Alianças invisíveis, navios imaginários e o teatro do “ferry”.

O JPP voltou a descobrir o seu ferry favorito: aquele que só existe nos comunicados. Entre “alianças externas” que ninguém vê e promessas que evaporam ao primeiro pedido de provas, o partido transforma cada anúncio num exercício de imaginação política. É mais teatro do que transporte e, como sempre, sobra fumaça onde deveria haver um plano.

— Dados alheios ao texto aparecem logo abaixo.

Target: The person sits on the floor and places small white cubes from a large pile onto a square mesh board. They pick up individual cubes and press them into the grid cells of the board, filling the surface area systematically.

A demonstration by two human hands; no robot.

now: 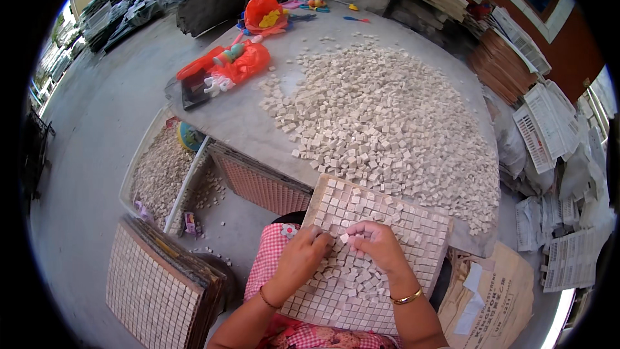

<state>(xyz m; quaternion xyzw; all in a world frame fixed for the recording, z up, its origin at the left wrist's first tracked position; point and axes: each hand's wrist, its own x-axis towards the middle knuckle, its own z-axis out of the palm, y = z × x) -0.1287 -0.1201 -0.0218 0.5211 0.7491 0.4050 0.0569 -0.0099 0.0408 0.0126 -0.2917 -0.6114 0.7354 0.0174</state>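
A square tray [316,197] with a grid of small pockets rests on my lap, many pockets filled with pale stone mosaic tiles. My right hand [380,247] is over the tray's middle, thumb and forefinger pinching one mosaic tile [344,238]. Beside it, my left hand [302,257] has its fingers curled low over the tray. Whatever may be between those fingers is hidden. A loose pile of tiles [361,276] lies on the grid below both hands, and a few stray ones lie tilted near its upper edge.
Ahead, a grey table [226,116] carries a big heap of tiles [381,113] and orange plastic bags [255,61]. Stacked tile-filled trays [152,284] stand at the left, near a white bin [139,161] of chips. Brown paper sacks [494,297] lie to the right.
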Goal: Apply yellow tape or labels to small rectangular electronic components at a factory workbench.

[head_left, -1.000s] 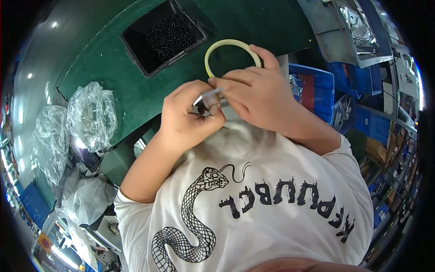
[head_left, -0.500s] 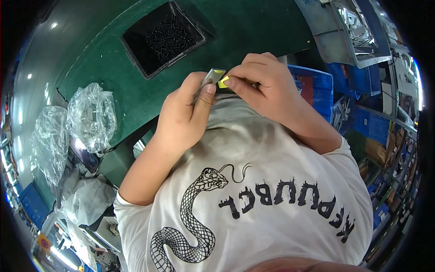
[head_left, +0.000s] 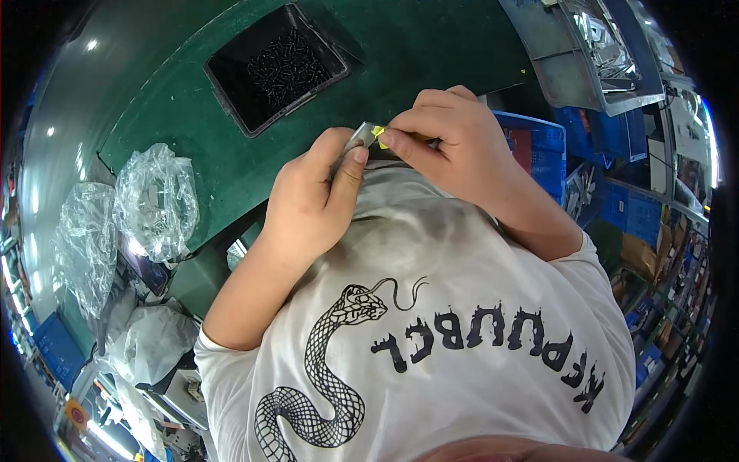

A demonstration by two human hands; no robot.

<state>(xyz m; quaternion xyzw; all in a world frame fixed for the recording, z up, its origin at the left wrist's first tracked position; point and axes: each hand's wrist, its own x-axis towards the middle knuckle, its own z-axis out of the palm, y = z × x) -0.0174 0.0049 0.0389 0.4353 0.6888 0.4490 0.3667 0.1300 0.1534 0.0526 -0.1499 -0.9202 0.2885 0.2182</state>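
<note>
Across the upper centre, a passage is left over green tabletop [head_left: 431, 46] between a black bin [head_left: 231, 71] and, at upper right, a grey crate [head_left: 562, 81]. At left, the way is blocked by a crumpled clear bag [head_left: 158, 196]. Between the left hand [head_left: 312, 192] and right hand [head_left: 462, 142], the gap is nearly filled by a silver piece [head_left: 357, 138] and yellow strip [head_left: 379, 133].

Black dripping-style capitals [head_left: 496, 329], curving in one row, across the front of a white shirt [head_left: 431, 400]
</note>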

O JPP assegura que tem “alianças políticas externas” prontas a ressuscitar a ligação marítima com o continente. A declaração, vaga o suficiente para caber num saco de supermercado, serve sobretudo para manter viva a narrativa populista do partido: a ideia de que a solução está sempre ao virar da esquina, desde que a população acredite com suficiente fervor.

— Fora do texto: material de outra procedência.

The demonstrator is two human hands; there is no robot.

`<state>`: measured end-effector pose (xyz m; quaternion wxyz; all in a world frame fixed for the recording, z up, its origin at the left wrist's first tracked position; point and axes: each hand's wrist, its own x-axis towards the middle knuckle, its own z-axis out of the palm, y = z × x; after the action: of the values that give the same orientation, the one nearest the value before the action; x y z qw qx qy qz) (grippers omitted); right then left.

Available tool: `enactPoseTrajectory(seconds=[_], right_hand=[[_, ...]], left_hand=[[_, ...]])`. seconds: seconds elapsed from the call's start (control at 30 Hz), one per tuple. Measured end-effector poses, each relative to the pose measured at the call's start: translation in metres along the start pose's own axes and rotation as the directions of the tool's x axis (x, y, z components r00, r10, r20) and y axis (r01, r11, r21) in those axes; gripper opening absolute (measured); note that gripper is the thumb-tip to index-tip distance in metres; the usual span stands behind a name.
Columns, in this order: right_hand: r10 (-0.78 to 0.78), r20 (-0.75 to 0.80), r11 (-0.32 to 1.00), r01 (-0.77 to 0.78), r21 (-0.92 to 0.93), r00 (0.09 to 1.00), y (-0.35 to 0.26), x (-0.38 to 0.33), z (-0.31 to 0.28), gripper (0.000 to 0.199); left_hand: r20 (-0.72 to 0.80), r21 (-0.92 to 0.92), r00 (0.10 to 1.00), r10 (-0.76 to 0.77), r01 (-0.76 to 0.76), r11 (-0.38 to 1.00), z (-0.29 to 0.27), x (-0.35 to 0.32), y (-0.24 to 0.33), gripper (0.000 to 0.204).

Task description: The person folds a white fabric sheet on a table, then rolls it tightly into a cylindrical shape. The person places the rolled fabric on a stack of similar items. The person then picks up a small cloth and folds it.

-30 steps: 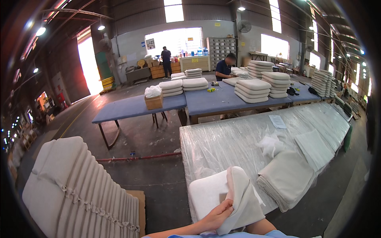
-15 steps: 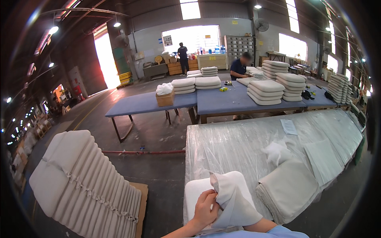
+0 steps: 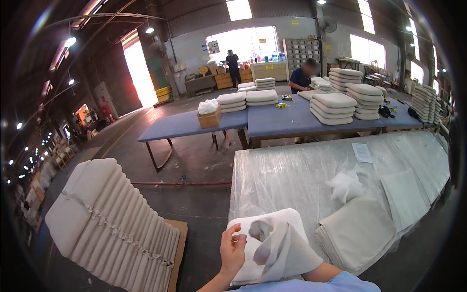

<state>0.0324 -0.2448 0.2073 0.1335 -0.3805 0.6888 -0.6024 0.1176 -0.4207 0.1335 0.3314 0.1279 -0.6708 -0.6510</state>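
Note:
On the plastic-wrapped surface in front of me lies a white foam cushion pad. A light grey fabric cover is bunched over my right hand, which it hides; only my right forearm shows coming out of it. The cover's turned-back edge forms a loop above the pad. My left hand is just left of that edge, apart from it, with loosely curved fingers, thumb spread and nothing in it. To the right lies a stack of folded grey covers.
Many covered cushions lean in a row on cardboard at the left. White fluff and a paper sheet lie on the plastic wrap. Beyond are blue tables with cushion stacks, and a seated person.
My left hand has let go of the cover's edge and moved left and slightly down. The cover's edge has folded over into a loop. The view has shifted slightly.

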Motion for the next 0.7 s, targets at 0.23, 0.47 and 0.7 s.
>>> enactPoseTrajectory(seconds=[0.23,0.47,0.7], right_hand=[[-0.030,0.060,0.997,0.035,-0.075,0.998,0.033,-0.002,0.011,0.044],[-0.080,0.111,0.974,0.101,-0.204,0.991,0.054,-0.012,0.012,0.049],[0.316,0.073,0.930,-0.294,-0.223,0.946,0.061,0.016,-0.012,0.056]], left_hand=[[-0.008,-0.004,0.999,-0.034,0.034,0.999,-0.006,0.001,-0.007,0.011],[0.047,0.063,0.997,-0.059,0.056,0.996,-0.006,-0.007,-0.025,0.017],[0.532,-0.124,0.844,0.068,-0.001,0.992,-0.009,-0.033,-0.022,0.080]])
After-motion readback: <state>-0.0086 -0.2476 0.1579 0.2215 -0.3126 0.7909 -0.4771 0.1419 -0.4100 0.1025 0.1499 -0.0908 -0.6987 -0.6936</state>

Nenhuma das “alianças” é identificada, especificada ou demonstrada. Não há operadores, contratos, memorandos, datas, números ou custos. Há apenas a palavra mágica: “garante”. Em política, quando alguém precisa de garantir, é porque não pode provar.

Élvio Sousa reforça que “a Região não pode ficar eternamente à espera do Estado”. Mas curiosamente, toda a proposta depende exactamente do Estado que o próprio JPP acusa de inação. É a habitual acrobacia retórica: culpar quem se declara indispensável, prometer o que não se controla, e apresentar ambição sem responsabilidade orçamental.

No fim, ficamos com um anúncio sem conteúdo, uma promessa sem fundamento e uma estratégia que não ultrapassa o nível da propaganda. A linha ferry não se constrói com alianças invisíveis, nem com indignação performativa. Constrói-se com rigor, planeamento, financiamento e competência governativa, tudo aquilo que o JPP insiste em substituir por espectáculo.»

No fundo, o “ferry” do JPP não passa de papel molhado: promete navegar, mas afunda-se antes de sair do porto. As “alianças externas” continuam tão concretas como um mapa desenhado a lápis de cera, e a estratégia reduz-se a recitar garantias vazias enquanto acusa o Estado de não fazer aquilo que o próprio partido não consegue sequer começar. É política de cartonagem: muito barulho, zero substância. E como sempre, quando se rasga o embrulho populista, fica-se a ver o que o JPP realmente oferece, nada além do espectáculo.